Correct, indirect fire vessels are not placed in front of a naked flame. There's no soot-covered burner chamber and no air-to-fuel ratio to bear in mind. A heat exchanger replaces the fired burner chamber, so there's an additional nest of tubes to maintain. True, a burner stage is likely working away somewhere else, perhaps in an entirely different room, but the energy produced by the fuel and flame is transmitted through the heat exchanging tube stacks and shell. Advantageously, the thermal energy generated in an unfired system is pollution free. The heat exchanger translates and transmits the energy, and the burner combustibles are left elsewhere, perhaps back at some dirty equipment plant room.

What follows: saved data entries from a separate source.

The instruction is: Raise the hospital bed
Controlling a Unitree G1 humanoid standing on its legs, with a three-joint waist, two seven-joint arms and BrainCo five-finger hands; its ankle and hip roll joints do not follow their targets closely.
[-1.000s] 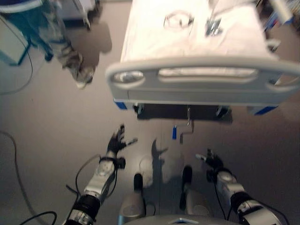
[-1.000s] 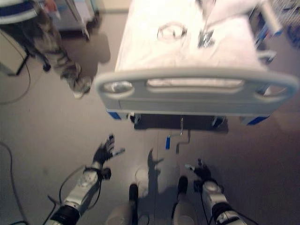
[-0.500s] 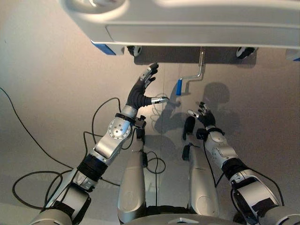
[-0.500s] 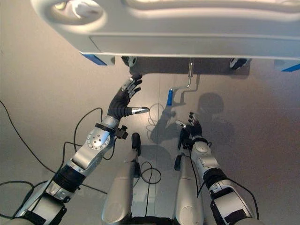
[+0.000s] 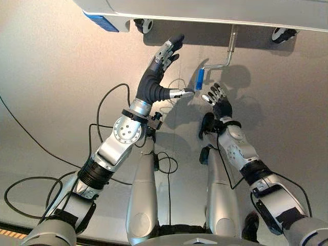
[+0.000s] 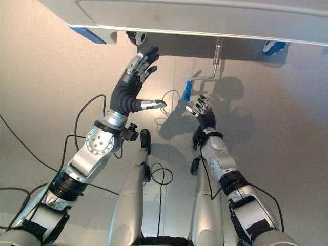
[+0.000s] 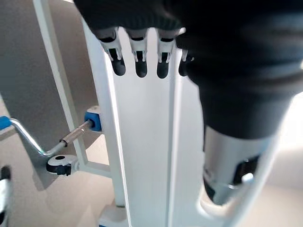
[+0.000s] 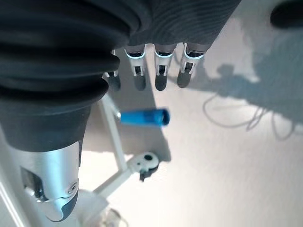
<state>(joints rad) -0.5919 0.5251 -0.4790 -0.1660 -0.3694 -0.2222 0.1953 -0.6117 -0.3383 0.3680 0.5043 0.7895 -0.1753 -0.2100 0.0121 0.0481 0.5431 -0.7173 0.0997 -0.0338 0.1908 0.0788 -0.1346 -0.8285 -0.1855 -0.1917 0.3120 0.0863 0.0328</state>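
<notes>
Grey floor under the hospital bed (image 5: 205, 7) footboard; we judge cranking not started.
Our right hand (image 5: 219, 100) hangs with fingers loose just beside the crank's blue grip (image 5: 199, 79), holding nothing. Our left hand (image 5: 159, 72) is spread open near the bed's underside, by a caster (image 5: 142, 24). Left to do: grasp the grip, turn it.

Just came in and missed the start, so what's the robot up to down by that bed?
The robot is crouched at the foot of the pale grey hospital bed, going for the silver crank with the blue grip that sticks out beneath it. The right robot hand is open, its fingers close to the blue grip but not closed on it. The left robot hand is open too, raised toward the bed's footboard. Nothing has been cranked yet.
</notes>
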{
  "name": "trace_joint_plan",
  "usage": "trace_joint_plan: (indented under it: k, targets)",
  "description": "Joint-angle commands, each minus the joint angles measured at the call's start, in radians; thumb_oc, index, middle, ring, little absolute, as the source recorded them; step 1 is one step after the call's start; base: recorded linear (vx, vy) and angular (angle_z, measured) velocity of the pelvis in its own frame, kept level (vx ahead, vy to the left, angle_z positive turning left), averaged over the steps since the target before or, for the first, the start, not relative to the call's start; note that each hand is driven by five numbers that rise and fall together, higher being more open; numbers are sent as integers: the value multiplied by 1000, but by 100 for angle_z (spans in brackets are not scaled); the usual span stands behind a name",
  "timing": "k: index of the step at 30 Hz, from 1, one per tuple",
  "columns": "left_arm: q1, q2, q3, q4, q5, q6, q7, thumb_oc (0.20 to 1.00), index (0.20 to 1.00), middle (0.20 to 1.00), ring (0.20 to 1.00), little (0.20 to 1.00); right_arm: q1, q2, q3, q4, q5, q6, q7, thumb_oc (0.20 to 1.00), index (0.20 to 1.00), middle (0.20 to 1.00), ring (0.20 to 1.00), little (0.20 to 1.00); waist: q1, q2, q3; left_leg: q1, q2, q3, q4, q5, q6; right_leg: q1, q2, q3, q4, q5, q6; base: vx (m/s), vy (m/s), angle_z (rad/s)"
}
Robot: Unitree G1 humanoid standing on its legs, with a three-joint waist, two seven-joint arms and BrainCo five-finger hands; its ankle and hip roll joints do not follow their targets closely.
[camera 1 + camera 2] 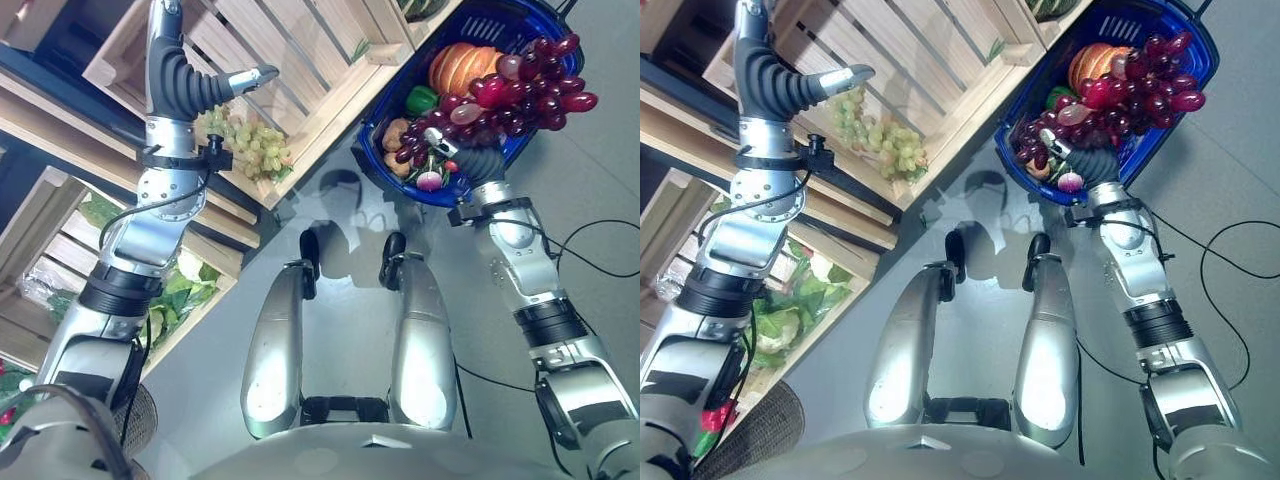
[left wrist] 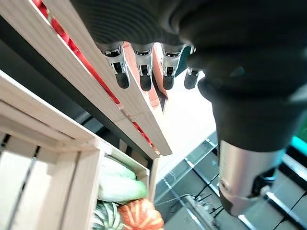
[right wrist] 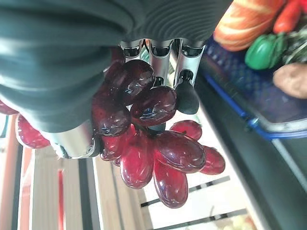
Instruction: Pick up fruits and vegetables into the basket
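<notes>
Over the blue basket (image 1: 398, 165), right robot hand (image 1: 455, 145) curled round a bunch of dark red grapes (image 1: 525, 88), held above the rim. From the right wrist view, fingers (image 3: 184, 91) wrapped against the red fruit, thumb pressing from the other side. Inside the basket: an orange striped squash (image 1: 462, 66), a green pepper (image 1: 421, 99), a brown potato (image 1: 396, 134) and a small pink-white radish (image 1: 429, 180). Up by the wooden crates (image 1: 300, 60), left robot hand (image 1: 215, 85) raised with fingers (image 2: 144, 72) straight and apart, gripping nothing. Just beside it, green grapes (image 1: 255, 145) resting in a crate. Lower down, leafy greens (image 1: 185, 285) in another crate.
</notes>
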Motion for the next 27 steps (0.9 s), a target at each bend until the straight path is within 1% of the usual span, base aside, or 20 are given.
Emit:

Direct Fired Pros and Cons

More efficient and smaller in size, a burner unit sits right next to a fired heater. Gas or liquid fuel, electric elements or coal, the fuel source sits nearby. Gas-to-air ratios are adjusted while burner nozzles and ignition electrics regulate a naked flame. There are exhaust fumes to dispose of and flame retarding materials to incorporate. Of obvious importance here, the energy created by the fire is immediately converted into vessel heating power. From a vessel designer's perspective, direct fired heaters experience larger energy transients. The flame blackens a heat resistant steel, causes material expansion and contraction episodes, and there's that nasty exhaust to channel away from the vessel.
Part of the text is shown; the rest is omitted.